For more than two decades, enterprise IT has been built around the data centre. For much of that time the default computing model has been server virtualisation, typically with VMware vSphere. This abstracted the physical hardware to improve utilisation and created a a stable, controllable environment. Infrastructure teams optimised for uptime, capacity planning, and cost efficiency.  

And it’s a model that has worked very well… but the focus is shifting. 

Competitive pressures now demand faster application delivery, greater elasticity, API-driven integration, and continuous iteration. The objective is no longer simply ‘efficiency’, it’s business agility. Which means cloud platforms, platform services, API-driven architecture, containers, and DevOps operating models.   

However, many organisations can’t simply switch to cloud native. 

Cloud Native challenges

While a cloud-native architecture promises resilience, scalability and speed, organisations need to first overcome several challenges.  

  • Reliance on legacy applications 
    If key systems are monolithic, tightly coupled to specific OS versions, and/or dependent on infrastructure-level configurations, they can’t quickly or easily be refactored.  
  • Skills gap 
    Typically, existing staff don’t have the skills or the working culture to support a cloud native approach. They’ll need time to become skilled with infrastructure as code, continuous integration, development and deployment (CI/CD) pipelines, and new security models, as well as to adapt to a product-centric delivery culture. 
  • Risk 
    Core systems, such as ERP and finance, can’t tolerate disruption – especially in regulated environments. ‘Big bang’ changes are inherently riskier, and it may be a level of risk that isn’t acceptable to your senior leadership team. 
  • Commercial realities 
    Speed of change may also be limited by hardware investment cycles or data centre contracts, multi-year licensing commitments, and data residency requirements.   

Hybrid by necessity: the transitional phase

Where a rapid move to Cloud Native isn’t practical, a more measured, incremental transition is possible.  

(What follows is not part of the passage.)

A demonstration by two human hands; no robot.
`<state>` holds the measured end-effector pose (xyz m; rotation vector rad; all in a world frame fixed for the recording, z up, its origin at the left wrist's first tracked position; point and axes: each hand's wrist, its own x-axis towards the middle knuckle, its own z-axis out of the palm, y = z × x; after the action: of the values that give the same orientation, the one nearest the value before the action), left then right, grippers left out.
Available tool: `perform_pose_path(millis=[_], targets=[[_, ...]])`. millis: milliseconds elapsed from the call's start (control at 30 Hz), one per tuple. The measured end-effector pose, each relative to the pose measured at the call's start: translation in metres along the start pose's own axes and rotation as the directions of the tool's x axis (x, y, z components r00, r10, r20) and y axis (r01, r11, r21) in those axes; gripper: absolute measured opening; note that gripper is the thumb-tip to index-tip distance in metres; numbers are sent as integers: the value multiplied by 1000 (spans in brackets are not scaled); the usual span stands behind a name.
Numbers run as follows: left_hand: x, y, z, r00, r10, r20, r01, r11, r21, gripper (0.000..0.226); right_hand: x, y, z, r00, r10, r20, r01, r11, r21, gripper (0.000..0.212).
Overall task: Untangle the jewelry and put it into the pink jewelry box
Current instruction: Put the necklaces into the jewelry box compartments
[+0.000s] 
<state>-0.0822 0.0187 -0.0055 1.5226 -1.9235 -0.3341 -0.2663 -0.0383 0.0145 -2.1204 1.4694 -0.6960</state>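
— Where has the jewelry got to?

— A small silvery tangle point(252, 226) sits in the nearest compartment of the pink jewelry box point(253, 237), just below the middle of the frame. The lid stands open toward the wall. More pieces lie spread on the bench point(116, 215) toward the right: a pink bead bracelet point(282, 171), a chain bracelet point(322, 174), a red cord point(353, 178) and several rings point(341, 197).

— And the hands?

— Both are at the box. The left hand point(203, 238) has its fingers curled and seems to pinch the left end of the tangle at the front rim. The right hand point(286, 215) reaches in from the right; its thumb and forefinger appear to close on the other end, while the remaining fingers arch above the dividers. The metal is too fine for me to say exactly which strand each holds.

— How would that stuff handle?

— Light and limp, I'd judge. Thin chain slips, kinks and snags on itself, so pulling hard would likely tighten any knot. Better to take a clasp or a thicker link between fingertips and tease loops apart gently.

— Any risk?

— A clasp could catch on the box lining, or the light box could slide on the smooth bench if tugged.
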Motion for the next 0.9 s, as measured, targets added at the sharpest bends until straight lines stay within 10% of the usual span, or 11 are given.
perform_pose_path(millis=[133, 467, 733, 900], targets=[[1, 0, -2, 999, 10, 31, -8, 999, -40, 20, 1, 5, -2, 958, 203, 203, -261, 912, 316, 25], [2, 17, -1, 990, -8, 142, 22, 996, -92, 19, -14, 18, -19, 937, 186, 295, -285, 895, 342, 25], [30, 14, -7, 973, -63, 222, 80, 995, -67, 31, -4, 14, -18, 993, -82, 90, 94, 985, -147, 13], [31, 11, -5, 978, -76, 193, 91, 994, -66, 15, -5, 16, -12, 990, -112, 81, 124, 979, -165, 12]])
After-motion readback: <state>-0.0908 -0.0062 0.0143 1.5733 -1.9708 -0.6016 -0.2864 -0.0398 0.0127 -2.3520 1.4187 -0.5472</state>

Organisations can adopt a hybrid model and separate infrastructure migration from application modernisation, moving workloads off ageing infrastructure and stabilising first before evolving. 

It is important to distinguish here between cloud location and your cloud operating model. Running workloads in a public cloud doesn’t automatically make them Cloud Native, but it can create the conditions for modernisation. 

Which is where Azure VMware Solution (AVS) can help. 

What is Azure VMware Solution? 

You can think of AVS as a half-way house on your journey from a data centre centric to cloud-native infrastructure.  

AVS gives you a fully managed VMware environment running natively within Microsoft Azure. It provides a dedicated, private cloud infrastructure built on the familiar VMware stack — vSphere, vSAN and NSX — delivered as a Microsoft service. Operationally, it looks and behaves like the VMware environment many organisations already run.  

Crucially, workloads can be migrated with minimal or no re-architecture. Existing tools, processes and skillsets remain relevant.  

In simple terms: AVS allows organisations to relocate their VMware estate into Azure without rewriting applications. 

AVS as a strategic bridge 

Azure VMware Solution is not an end state, but it provides an easy to manage route to Cloud Native.  

1. Reducing infrastructure risk 
AVS enables workloads to be quickly moved into Azure, reducing your reliance on physical infrastructure without introducing immediate application risk. It separates the infrastructure decision from the application decision. This is especially important for organisations facing data centre exits, hardware refresh cycles, or cost pressures.   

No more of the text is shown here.